— Data —
---

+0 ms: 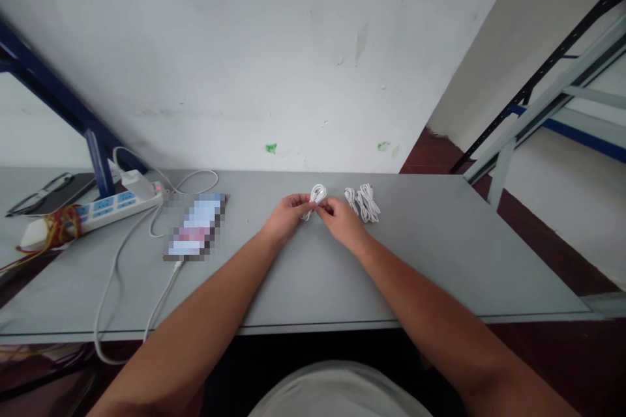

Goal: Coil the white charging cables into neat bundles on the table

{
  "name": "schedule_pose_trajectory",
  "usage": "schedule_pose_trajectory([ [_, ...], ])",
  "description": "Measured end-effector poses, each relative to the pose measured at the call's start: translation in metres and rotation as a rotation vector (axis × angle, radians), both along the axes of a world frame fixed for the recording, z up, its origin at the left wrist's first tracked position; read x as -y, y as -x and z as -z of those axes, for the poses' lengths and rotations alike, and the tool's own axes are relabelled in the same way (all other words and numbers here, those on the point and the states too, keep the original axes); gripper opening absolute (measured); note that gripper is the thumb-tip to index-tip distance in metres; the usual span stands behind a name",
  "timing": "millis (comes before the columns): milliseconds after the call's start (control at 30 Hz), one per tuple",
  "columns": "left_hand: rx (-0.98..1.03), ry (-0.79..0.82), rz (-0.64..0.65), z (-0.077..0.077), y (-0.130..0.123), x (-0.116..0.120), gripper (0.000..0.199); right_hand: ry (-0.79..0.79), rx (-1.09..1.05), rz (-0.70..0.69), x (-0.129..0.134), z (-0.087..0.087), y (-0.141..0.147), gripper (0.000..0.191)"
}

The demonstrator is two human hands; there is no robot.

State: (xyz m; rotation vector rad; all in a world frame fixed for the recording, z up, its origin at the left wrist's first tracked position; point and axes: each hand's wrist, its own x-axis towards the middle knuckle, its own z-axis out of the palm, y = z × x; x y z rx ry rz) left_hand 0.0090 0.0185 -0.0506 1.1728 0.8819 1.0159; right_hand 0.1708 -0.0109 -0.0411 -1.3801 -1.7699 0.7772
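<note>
A coiled white cable point(318, 192) is pinched between both my hands above the middle of the grey table. My left hand point(287, 216) grips its left side, with thumb and fingers closed on the coil. From the right, my right hand point(341, 221) pinches the lower part of the same coil. Just beyond my right hand lie bundled white cables point(366, 202) on the tabletop, each folded into a loop. My fingers hide part of the held coil.
To the left, a phone point(195, 225) with a blurred screen lies plugged into a white cord. A power strip point(107, 205) with an adapter stands farther left, near eyeglasses point(42, 194). The table point(440, 260) meets a white wall at the back; a metal frame point(513, 143) rises at right.
</note>
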Motion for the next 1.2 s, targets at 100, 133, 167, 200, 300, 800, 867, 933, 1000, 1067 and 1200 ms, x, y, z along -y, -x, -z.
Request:
schedule_pose_trajectory([
  [100, 0.032, 0.017, 0.014, 0.002, 0.0, -0.001, 0.029, -0.018, -0.017, -0.023, -0.002, 0.002, 0.0, 0.023],
  [133, 0.039, 0.022, 0.014, 0.002, 0.0, -0.001, 0.029, -0.024, -0.016, -0.022, -0.002, 0.002, 0.0, 0.022],
  [167, 0.043, 0.029, 0.012, 0.002, 0.0, -0.002, 0.03, -0.034, -0.011, -0.015, -0.002, 0.002, 0.0, 0.021],
  [200, 0.042, 0.037, 0.008, 0.001, 0.001, -0.002, 0.03, -0.047, -0.007, -0.005, -0.002, 0.002, 0.0, 0.021],
  [300, 0.029, 0.045, -0.009, 0.0, 0.001, -0.001, 0.031, -0.077, -0.007, 0.017, -0.002, 0.0, -0.001, 0.019],
  [800, -0.145, -0.324, -0.027, -0.004, -0.001, 0.004, 0.029, 0.708, -0.806, -0.175, -0.007, -0.006, -0.002, 0.028],
  [867, -0.174, -0.364, -0.022, -0.006, -0.001, 0.006, 0.028, 0.831, -0.876, -0.218, -0.007, -0.009, -0.004, 0.026],
  [933, -0.203, -0.387, -0.023, -0.006, -0.001, 0.007, 0.026, 0.901, -0.914, -0.234, -0.007, -0.01, -0.006, 0.023],
  [1000, -0.226, -0.401, -0.033, -0.006, 0.0, 0.006, 0.024, 0.919, -0.941, -0.237, -0.008, -0.01, -0.007, 0.021],
  [1067, -0.232, -0.413, -0.045, -0.005, 0.0, 0.005, 0.023, 0.909, -0.957, -0.244, -0.007, -0.01, -0.006, 0.02],
  [1200, -0.245, -0.432, -0.054, -0.004, 0.001, 0.004, 0.023, 0.878, -0.987, -0.241, -0.005, -0.01, -0.003, 0.018],
])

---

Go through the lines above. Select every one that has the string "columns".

  "timing": "millis (comes before the columns): milliseconds after the call's start (control at 30 Hz), one per tuple",
  "columns": "left_hand: rx (-0.98..1.03), ry (-0.79..0.82), rz (-0.64..0.65), z (-0.077..0.077), y (-0.130..0.123), x (-0.116..0.120), gripper (0.000..0.199); right_hand: ry (-0.79..0.79), rx (-1.09..1.05), rz (-0.70..0.69), x (-0.129..0.134), z (-0.087..0.087), y (-0.141..0.147), gripper (0.000..0.191)"

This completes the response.